> Information provided
● ● ●

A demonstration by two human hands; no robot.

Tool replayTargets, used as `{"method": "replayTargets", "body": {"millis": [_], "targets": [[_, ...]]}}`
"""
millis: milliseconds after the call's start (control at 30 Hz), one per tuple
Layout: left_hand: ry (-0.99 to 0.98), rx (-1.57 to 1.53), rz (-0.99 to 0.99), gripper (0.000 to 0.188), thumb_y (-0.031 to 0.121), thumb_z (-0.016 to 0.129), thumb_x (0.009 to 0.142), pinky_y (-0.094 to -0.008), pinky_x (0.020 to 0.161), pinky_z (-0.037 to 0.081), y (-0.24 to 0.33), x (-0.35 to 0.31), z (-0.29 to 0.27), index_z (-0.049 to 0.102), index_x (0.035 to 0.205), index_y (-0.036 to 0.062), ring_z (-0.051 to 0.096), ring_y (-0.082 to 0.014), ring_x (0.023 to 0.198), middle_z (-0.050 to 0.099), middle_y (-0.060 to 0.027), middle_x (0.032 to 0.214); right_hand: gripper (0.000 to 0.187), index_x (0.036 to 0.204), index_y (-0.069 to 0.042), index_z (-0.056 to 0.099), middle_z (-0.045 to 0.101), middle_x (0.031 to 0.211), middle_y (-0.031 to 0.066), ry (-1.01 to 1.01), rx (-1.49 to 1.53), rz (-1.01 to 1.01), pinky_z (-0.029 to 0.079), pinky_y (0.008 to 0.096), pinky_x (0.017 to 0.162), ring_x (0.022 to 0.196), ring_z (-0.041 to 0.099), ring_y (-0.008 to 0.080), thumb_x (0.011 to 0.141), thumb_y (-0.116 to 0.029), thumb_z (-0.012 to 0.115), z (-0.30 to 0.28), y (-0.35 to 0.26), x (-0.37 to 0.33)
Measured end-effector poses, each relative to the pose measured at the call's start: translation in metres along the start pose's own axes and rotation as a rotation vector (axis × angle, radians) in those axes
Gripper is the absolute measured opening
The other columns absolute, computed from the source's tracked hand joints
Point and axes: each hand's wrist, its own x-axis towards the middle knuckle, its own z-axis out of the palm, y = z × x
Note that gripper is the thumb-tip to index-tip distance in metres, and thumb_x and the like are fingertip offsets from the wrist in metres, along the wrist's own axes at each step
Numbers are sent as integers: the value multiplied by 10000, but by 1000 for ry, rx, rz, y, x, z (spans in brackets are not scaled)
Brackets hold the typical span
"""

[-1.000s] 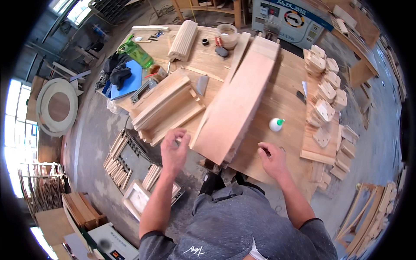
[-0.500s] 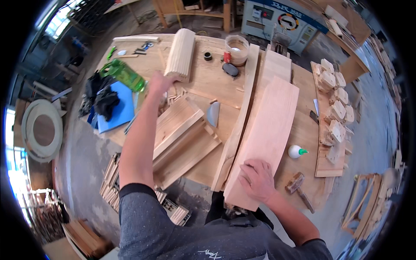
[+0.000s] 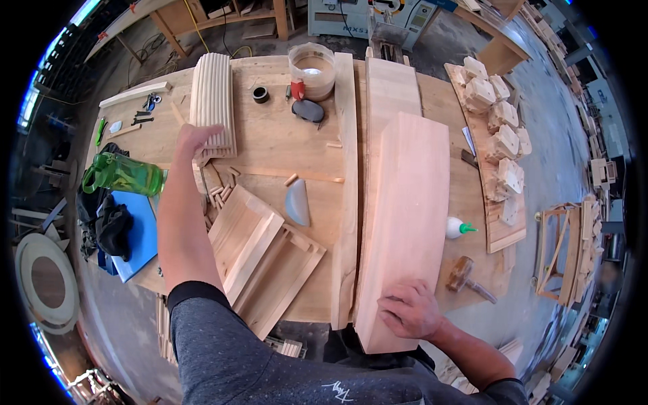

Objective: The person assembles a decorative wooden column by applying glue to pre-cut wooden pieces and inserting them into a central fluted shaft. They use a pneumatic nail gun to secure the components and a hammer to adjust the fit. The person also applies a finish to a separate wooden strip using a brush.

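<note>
My left arm reaches forward to a stack of ribbed wooden strips (image 3: 212, 88). My left hand (image 3: 200, 140) is closed over the near end of that stack, its fingertips partly hidden. Close by its wrist lie several short wooden dowels (image 3: 219, 196). On the right, a long, pale curved wooden block (image 3: 412, 202) runs away from my body. My right hand (image 3: 410, 308) rests on the near end of its top face with the fingers loosely bent and apart, holding nothing. Beneath the block's far end is another pale board (image 3: 393, 88).
Left of my arm are a green bottle (image 3: 128, 173), blue folder (image 3: 140, 233) and dark cloth (image 3: 113, 226). Open wooden frames (image 3: 270, 260) lie centrally. A mallet (image 3: 462, 273), a green-tipped glue bottle (image 3: 455, 228), and carved wooden pieces (image 3: 503, 116) on a board stand right. A tub (image 3: 312, 71) stands far back.
My left hand has moved onto the near end of the strip stack. My right hand stays on the curved block. The whole view has shifted, so the bench appears further left.
</note>
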Motion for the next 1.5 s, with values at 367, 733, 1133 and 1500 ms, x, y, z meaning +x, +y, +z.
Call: {"method": "replayTargets", "body": {"millis": [367,733,1133,1500], "targets": [[-471,-920,-121,659,506,719,920,-438,874,589,28,-57,-66,569,1341,22,702,-298,994,686,-119,1160,262,1051,-164,719,626,1121,-5,37,-7,-45,440,398,869,1019,596,231,792,-190,745,-5,-2,3],[-428,-748,632,909,381,982,624,-362,890,588,103,-359,-2,563,1305,-52,700,-224,1037,703,-136,1135,720,1414,-31,518,602,1315,151,251,465,127,442,456,1053,1199,571,373,839,-346,816,-28,-2,6],[-270,-194,588,380,28,876,733,-340,839,570,125,-531,140,734,1085,23,691,-182,960,738,-68,1037,313,1163,-53,624,678,995,162,61,747,-127,546,399,795,901,684,309,881,-83,757,-84,42,-32],[-112,-615,694,908,243,944,708,-429,1131,409,180,-562,88,480,1441,-23,527,-254,1296,516,-129,1461,338,1166,-66,585,691,950,162,18,983,-167,524,410,793,876,674,315,901,-155,775,-70,91,-32]]}}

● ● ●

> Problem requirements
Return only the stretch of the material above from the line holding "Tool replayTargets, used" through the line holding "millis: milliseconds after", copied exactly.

> Answer space
Tool replayTargets, used as `{"method": "replayTargets", "body": {"millis": [_], "targets": [[_, ...]]}}`
"""
millis: milliseconds after the call's start (control at 30 Hz), one per tuple

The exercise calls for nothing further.